また、無料Wi-Fiをご利用頂く代わりとして、広告利用にも活用可能なWEBリダイレクト機能で、WEB広告やWEBクーポンなどを初期ページに表示させ、自治体内で観光客の導線を作り、経済効果をより高めることも可能です。
更に、公衆性の高いWi-Fiサービスですので、一日あたりの接続回数や接続時間を制限したり、端末ごとのインターネット帯域上限を設定することで、一部の心無いユーザーが帯域を占有してしまうことを未然に防止することにも対応可能です。


災害時などの緊急時におけるWi-Fi運用についてです。
まずは平時の事前準備として、①災害時用のオープンSSIDを作成(平時は無効)し、②予め災害時一括設定変更要エクセルファイルを準備し保管しておきます。
そして万が一の緊急時には、事前に準備していたエクセルファイルをD-Linkのクラウドサーバにアップロードする、分かりやすい日本語インターフェース上の数クリックで済む簡単な手順で完了します。
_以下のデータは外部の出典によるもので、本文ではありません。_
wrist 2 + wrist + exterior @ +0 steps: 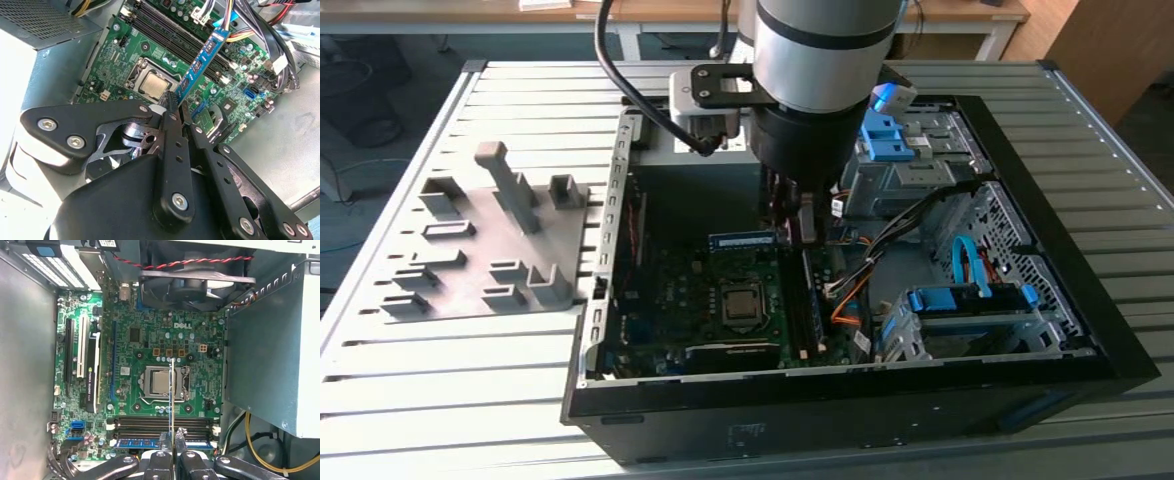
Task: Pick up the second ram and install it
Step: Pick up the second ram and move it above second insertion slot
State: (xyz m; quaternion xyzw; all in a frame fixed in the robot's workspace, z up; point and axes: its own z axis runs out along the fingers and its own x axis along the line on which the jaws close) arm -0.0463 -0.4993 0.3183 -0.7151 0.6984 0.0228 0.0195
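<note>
An open computer case (1121,370) lies on its side on a table (454,400) made of grey metal slats. Beside it, on the exterior view's left, a grey fixture plate (467,250) with upright blocks rests on the same table. Behind the table there are wooden desks (454,12).

The arm (821,50) stands nearly vertical over the case and reaches down into it. The gripper (790,215) hangs above the motherboard (680,290), close to the processor socket (740,300).

In both wrist views the gripper (177,102) (173,435) has its two fingers closed tightly on one end of the second ram (200,62). The stick points away from the fingers, over the board. In the first wrist view it is seen from its thin edge (172,390). There it crosses the black memory slots (150,422) at a right angle and is not seated in any of them. In the exterior view it appears as a short blue bar (744,241) just beside the gripper. Another memory stick (140,443) already sits in the slot nearest the gripper.

A black fan (195,285) with red and black wires is at the far end of the board. A grey metal box (270,350) fills one side of the case. Blue plastic brackets (887,135) sit on the drive bays.

White lettering is printed on the motherboard near the fan. The stick carries small labels, but I cannot read them.
</note>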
遠隔からの設定変更だけで済み、ルータやスイッチの設定変更は必要なく、各避難所などでオープンWi-Fiが利用できるようになります。
このゲストWi-Fi機能は、NAT機能やDHCPサーバ機能など一部ルータ機能を備えていることで、グローバルIPアドレス向け通信は許可、プライベートIPアドレス向け通信は拒否することで、平時利用のアドレス帯のセキュリティは守られたままにできます。
また、ゲストWi-Fi機能を有効化すると、自動的に無線LAN内の折り返し通信が禁止も禁止され電波盗聴を防ぐなど、避難所で不安視されるセキュリティ面でも安心してご利用いただくことが可能です。


災害時などの緊急時においてクラウド型コントローラメリットとして、災害でサーバ室が被災して入室困難時であってもオープンWi-Fi化を迅速に設定いただけます。
また、平時利活用でも触れた指定WEBを定期的に表示可能なWEBリダイレクト機能を使い、災害情報や避難者掲示板などを設定時間ごとに表示いただいたり、避難所で、一部ユーザがインターネット帯域を独占するような大容量通信を抑制可能な、端末単位での通信制限を掛けることが可能など、様々な機能性を備えています。
こうした設定を日本語WEB インターフェースから簡単に実行頂けるため、高度なITスキルは不要で、運用手順化が行いやすい点も、緊急時においては大きなメリットになると考えています。